Education is NOT essential for everyone to succeed. But if we want welders to have jobs, we need people to design pipelines. If we want factory workers to make whatever it is we need tomorrow, someone better invent it and figure out how to build that factory. It worked for the first 200 years...
and #2) The "support" for education is often support to co-opt it.
Education is not controversial. It teaches the best facts we have available as designated by the experts in that field. It isn't religious or anti religious, it isn't liberal or conservative. If your religious or political views differ from the available facts, your preacher or political leader can tell your kid what you want them to believe. That's different than teaching to reality.
Teaching the Bible as a history text. Teaching "Creation Science" as a scientific theory. Teaching abstinence only as the only form of "sex education." None of this is actually education anymore than Chinese kids being forced to read Mao's Little Red Book was a legitimate education on economics. "Does life begin at conception" is a question for bioethicists, philosophers and priests - not a high school science teacher. "I am the Lord Thy God, Though Shalt Have No Other Gods Before Me" is a great lecture for a preacher or a Deity. We spend so much time creating controversy because some people don't like what a particular field of study has learned.
It is further co-opted by people trying to get the latest and greatest technology or tool into the classroom. By that, I mean sell crap to school districts. Some tools are important, clearly kids need to learn how to do internet based research and word processing. Art on computer is as important of a skill as art with a paint brush. I get that... but a digital screen in every classroom is not nearly as important as a teacher in every classroom.
At 15:1 a student has to actively try not to learn. At 30:1 a teacher is just a babysitter and only certain kids will learn anything.

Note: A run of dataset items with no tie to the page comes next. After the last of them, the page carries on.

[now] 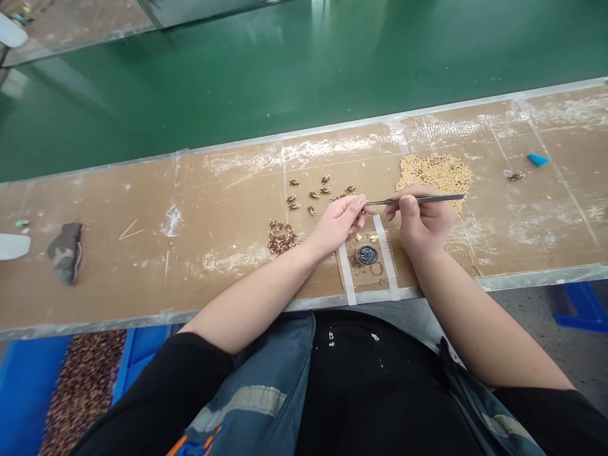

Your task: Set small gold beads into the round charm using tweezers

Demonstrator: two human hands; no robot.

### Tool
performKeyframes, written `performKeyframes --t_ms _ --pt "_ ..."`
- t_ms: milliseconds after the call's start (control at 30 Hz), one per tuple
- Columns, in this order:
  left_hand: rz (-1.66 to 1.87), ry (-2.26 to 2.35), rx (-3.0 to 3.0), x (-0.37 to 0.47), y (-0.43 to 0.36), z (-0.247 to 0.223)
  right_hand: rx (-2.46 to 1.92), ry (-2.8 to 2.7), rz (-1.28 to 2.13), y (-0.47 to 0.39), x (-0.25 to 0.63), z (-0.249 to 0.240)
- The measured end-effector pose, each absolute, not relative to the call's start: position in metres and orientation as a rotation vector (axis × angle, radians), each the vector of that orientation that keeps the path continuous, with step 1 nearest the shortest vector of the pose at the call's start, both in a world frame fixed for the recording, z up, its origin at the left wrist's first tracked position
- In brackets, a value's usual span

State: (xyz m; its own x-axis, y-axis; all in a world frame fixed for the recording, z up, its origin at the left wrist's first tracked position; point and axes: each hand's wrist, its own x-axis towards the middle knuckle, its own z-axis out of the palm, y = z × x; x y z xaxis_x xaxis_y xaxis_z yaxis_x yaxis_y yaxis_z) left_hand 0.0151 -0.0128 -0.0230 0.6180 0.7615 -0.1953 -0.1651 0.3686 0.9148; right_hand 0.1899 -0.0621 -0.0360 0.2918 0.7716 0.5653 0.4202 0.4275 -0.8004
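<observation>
Tool pinched pen-like in your right hand, tip at your left hand, whose fingertips press together, contents unclear; work looks partway, dark pieces on the tabletop perhaps done, the pale pile perhaps left.

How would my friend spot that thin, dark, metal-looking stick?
On the long brown table, find the yellowish heap of tiny pieces. At its near edge, the right hand grips the thin dark stick, unlike the pale, loose sticks far left.
</observation>
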Motion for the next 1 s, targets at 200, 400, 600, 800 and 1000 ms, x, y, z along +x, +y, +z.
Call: performKeyframes --t_ms 200,400,600,800,1000 --pt "0.645 0.683 1.017 0.016 -0.013 -0.020 -1.169 -1.315 0.341 -0.062 0.189 -0.037" --pt "0.671 0.626 1.018 0.015 -0.010 -0.023 -1.125 -1.152 0.385 -0.061 0.186 -0.036" --pt "0.691 0.651 1.136 0.012 -0.009 -0.027 -1.155 -1.025 0.546 -0.075 0.182 -0.032" --pt "0.729 0.622 1.177 0.012 -0.010 -0.027 -1.209 -1.097 0.494 -0.101 0.170 -0.029" --pt "0.752 0.620 1.228 0.013 -0.012 -0.026 -1.326 -1.243 0.322 -0.120 0.170 -0.035"
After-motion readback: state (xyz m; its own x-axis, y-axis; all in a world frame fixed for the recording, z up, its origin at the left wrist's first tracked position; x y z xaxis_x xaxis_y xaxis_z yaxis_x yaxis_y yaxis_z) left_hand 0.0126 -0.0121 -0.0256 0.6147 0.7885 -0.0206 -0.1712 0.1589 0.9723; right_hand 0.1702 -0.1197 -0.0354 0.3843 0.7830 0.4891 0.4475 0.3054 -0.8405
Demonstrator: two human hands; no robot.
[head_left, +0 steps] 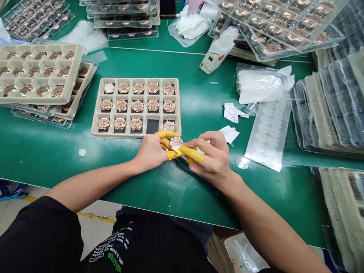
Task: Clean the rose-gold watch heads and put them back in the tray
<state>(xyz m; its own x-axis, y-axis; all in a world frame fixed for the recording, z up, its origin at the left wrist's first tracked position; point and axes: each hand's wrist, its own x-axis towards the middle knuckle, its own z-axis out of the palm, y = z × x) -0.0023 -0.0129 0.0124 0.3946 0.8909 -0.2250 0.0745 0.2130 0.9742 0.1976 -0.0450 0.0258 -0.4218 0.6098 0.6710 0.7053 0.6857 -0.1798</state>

And while I'm at it... teachers should never be rich. They are never going to get paid Baseball Allstar money. But we used to have a good understanding worked out - you will never be rich, but you will make a decent living, you will have good benefits, you will have a stable job, community support, summers and holidays off, and a retirement package. That attracted a good group of people (we don't want the guy going "I hate kids, but the job pays so well) who stayed with the profession. Sure, there were lazy teachers - but there are bad employees in any field. But now we have created a market with low pay (Tulsa starts at $32k), dwindling benefits, and job security stopped being a thing 15 years ago. Remember what I said about $400 a month in student loan payments... how bad does that suck when your take home pay is $2000 a month and you aren't getting the other parts of that agreement? And we expect them to pay for their own supplies? But gee... for some reason we just can't find enough teachers in this State.
The OK House pays $38,400, plus ~$9500 per diem, plus ~$6600 mileage ($54,500) for a 4 month a year, part time job. And we don't seem to have a shortage of people looking for that job.